Hey Larry,
> From: Larry Garfield <[email protected]>
> Sent: Thursday, June 21, 2018 18:17
> To: [email protected]
> Subject: Re: [PHP-DEV] [RFC] Typed Properties
> Questions along the way:
>
> * There was at one point in time a related RFC regarding property
accessors
> (dedicated getter/setter methods for each property that get called
> automatically). That was rejected largely on performance grounds at the
> time.
> Would this RFC 1) Hinder returning to property accessors in the future 2)
Help
> resolve some of the issues there indirectly 3) Have no effect on the
viability
> of accessors?
I don't think it'll hinder them, accessors are pretty orthogonal to this
feature. Sure they'll have to cast the returned value according to the
property type, but that's no different than a return type and just like
__get() works in this RFC. But that's already about the complete impact.

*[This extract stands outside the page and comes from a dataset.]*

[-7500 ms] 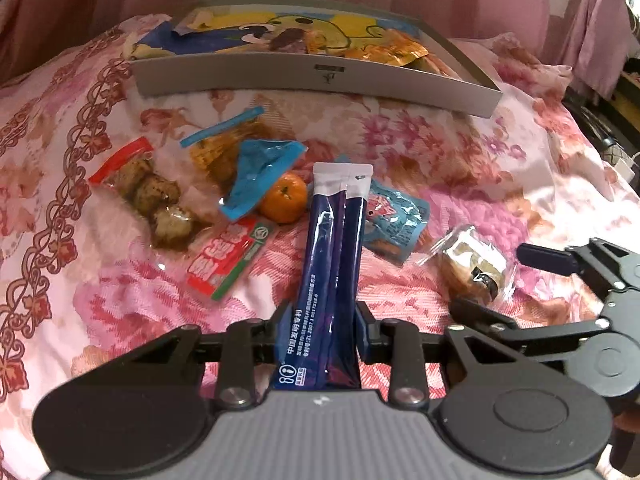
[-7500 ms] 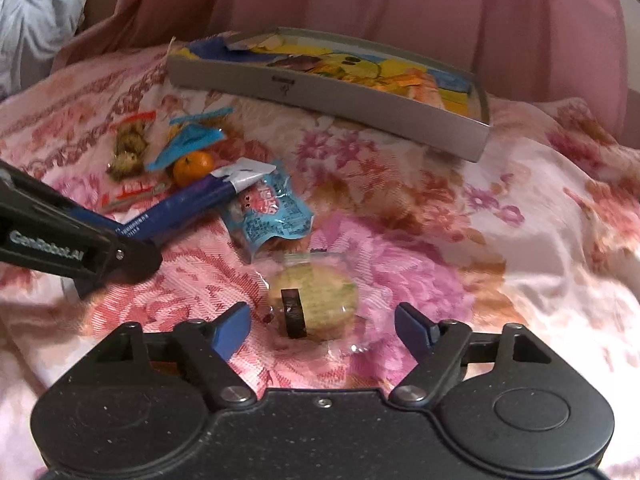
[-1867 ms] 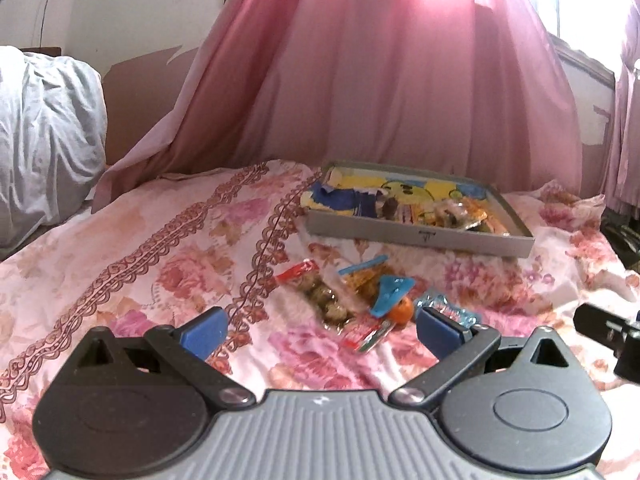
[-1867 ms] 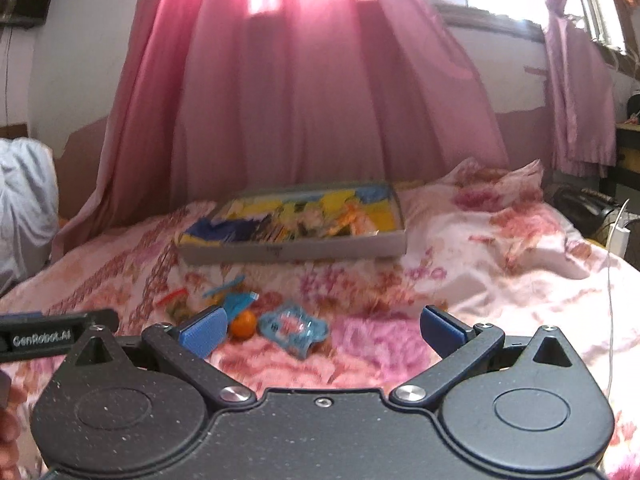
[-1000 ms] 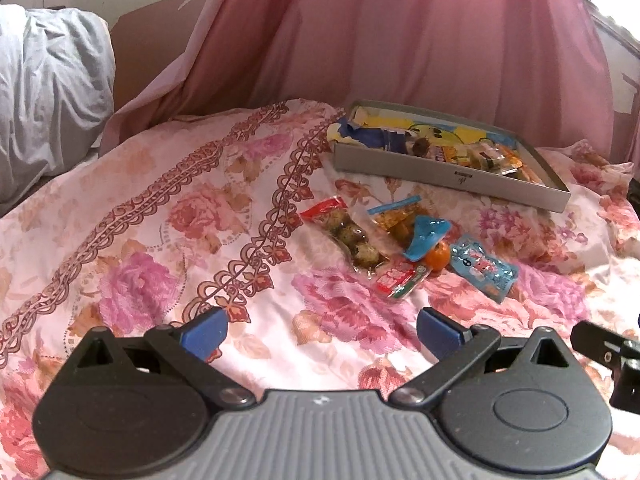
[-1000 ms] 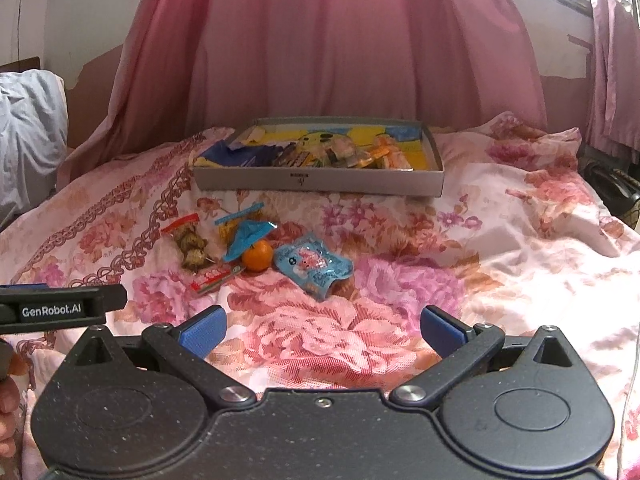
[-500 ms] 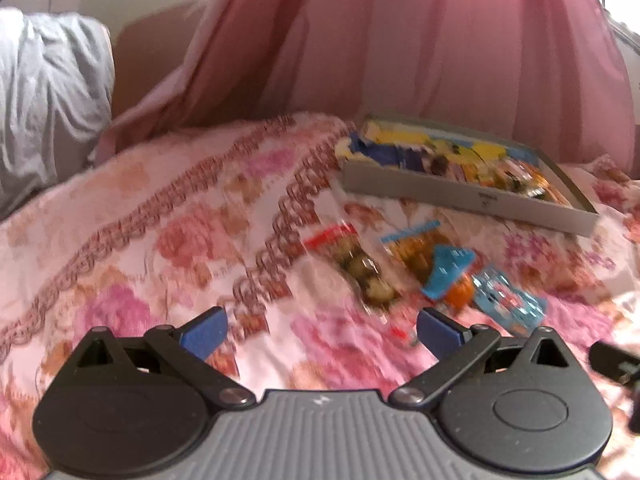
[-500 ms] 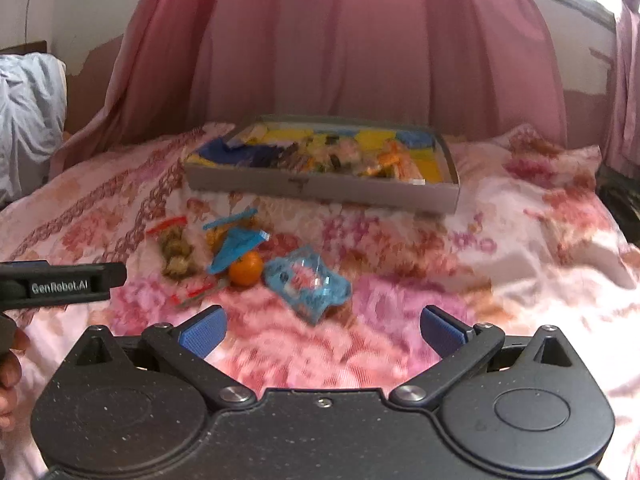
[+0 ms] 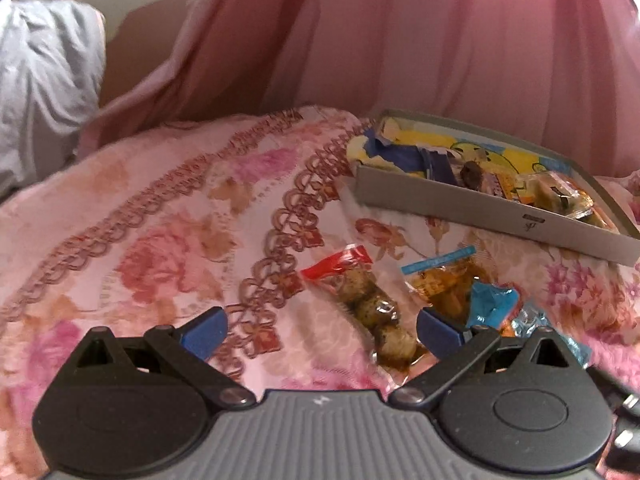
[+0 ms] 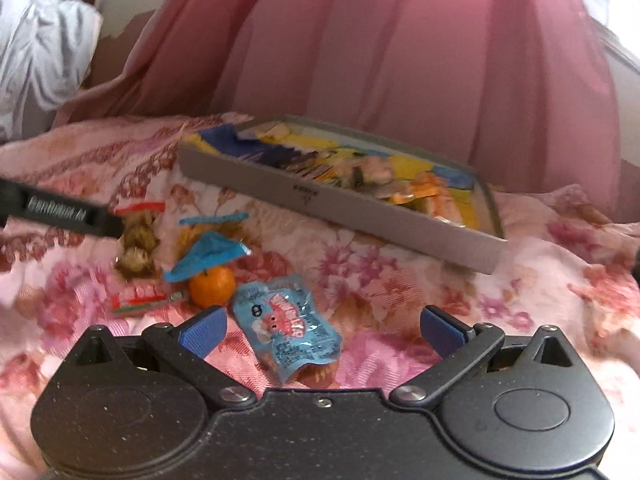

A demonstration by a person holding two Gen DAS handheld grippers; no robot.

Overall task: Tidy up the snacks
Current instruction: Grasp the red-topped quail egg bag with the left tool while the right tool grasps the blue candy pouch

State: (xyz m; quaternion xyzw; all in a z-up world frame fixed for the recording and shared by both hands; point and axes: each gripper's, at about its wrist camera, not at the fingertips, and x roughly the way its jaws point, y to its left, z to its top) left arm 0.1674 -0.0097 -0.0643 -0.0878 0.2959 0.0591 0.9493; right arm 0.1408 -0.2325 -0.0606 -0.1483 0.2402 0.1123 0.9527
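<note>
Left wrist view: your left gripper (image 9: 322, 330) spread wide, empty, low over bedspread (image 9: 160, 220). Red-top pack (image 9: 360, 296) just right of centre, by right finger. Right gripper (image 10: 322, 330) also released, blue pack (image 10: 286, 322) between its fingers. Orange (image 10: 212, 286) just left of blue pack. Tray (image 10: 340, 204) beyond, already holding snacks.

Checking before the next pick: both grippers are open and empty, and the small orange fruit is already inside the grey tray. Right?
Not quite. The small orange fruit lies on the floral bedspread, outside the grey tray, as the right wrist view shows. Left gripper and right gripper are open, empty.
</note>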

An accessor ultimately isn't really any more expensive than a __get() call
at a fundamental level.
> * How much compile time detection is possible? Eg, the following code
> would clearly never work:
>
> class Foo {
> protected int $val;
>
> public function setVal(string $val) : void {
> $this->val = $val;
> }
>
> public function getVal() : string {
> return $this->val;
> }
> }
>
> (I suppose technically it might work in coercive mode, but not strict
mode?)
> Would this be a compile time error, or a runtime error when you first try
to
> run it? (I'm assuming IDE linters would be able to catch it, but if the
engine
> could too that's even better.)
PHP core generally does no type analysis at all at compile-time. Any type
analysis is happening in opcache/Optimizer and until now opache/Optimizer
hasn't chosen to warn if it encounters impossible conditions. This may or
may not change in future, but isn't related here.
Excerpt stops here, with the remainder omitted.